Pressing the 'F10' key and displaying the contents of the registers you will quickly be able to build up a better picture to what is happening here:-

:00487114 8B858CFEFFFF   mov eax, dword ptr [ebp+FFFFFE8C];Get Real Serial
:0048711A 50             push eax                         ;Save real Serial
:0048711B 8D9588FEFFFF   lea edx, dword ptr [ebp+FFFFFE88];Get your Name
:00487121 8B8318020000   mov eax, dword ptr [ebx+00000218];

:00487127 E864AAF9FF     call 00421B90                    ;Returns:
                                                          ;EAX = length of
                                                          ;your serial No

:0048712C 8B9588FEFFFF   mov edx, dword ptr [ebp+FFFFFE88];EDX=Your Serial
:00487132 58             pop eax                          ;Get real Serial

:00487133 E8A8CEF7FF     call 00403FE0                    ;Returns:
                                                          ;EAX = FFFFFFFF
                                                          ;if invalid or
                                                          ;EAX = 00000000
                                                          ;if valid serial
 
:00487138 7565           jne 0048719F ;The jump we're interested in.
 
As you can see, we don't need to patch that jne 0048719F instruction after all, we can sniff out the real serial number much easier..:)
  
Job Done.
 

The 'Crack'

 
None required..:)
 

Final Notes

 
This was too easy and should make a good program to practice on for those of you who have already cracked a few programs on your own.
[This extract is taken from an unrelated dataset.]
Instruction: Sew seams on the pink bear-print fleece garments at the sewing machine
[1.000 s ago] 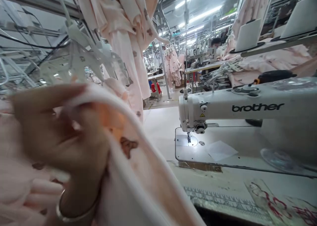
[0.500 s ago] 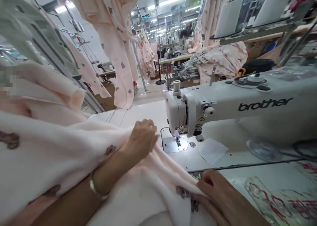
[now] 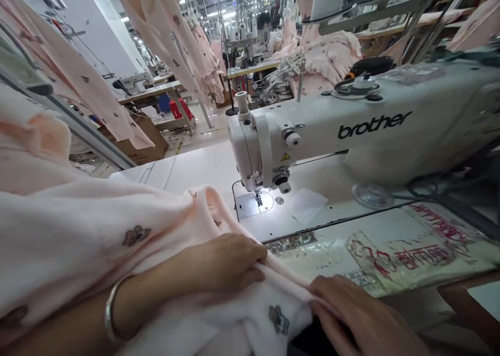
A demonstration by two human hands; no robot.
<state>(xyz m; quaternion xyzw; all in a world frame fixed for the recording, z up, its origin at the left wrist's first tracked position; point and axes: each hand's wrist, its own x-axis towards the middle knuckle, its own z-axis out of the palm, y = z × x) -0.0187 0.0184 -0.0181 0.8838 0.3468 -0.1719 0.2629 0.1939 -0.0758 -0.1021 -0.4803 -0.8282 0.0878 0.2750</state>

In this essay I've tried to show how, from studying a 'Dead Listing' we quickly formulated a plan to attack this program.

However, once we had set a breakpoint a few instructions before our conditional jump instruction and took the time to see what information was being manipulated we quickly saw yet another, much easier way to *crack* this program.
 
My thanks and gratitude goes to:-
 
Fravia+ for providing possibly the greatest source of Reverse Engineering
knowledge on the Web.
 
+ORC for showing me the light at the end of the tunnel.
 

Ob Duh

 
Do I really have to remind you all that by buying and NOT stealing the software you use will ensure that these software houses will continue to  produce even *better* software for us to use and more importantly, to continue offering even more challenges to breaking their often weak protection systems.
 
If your looking for cracks or serial numbers from these pages then your wasting your time, try searching elsewhere on the Web under Warze, Cracks etc.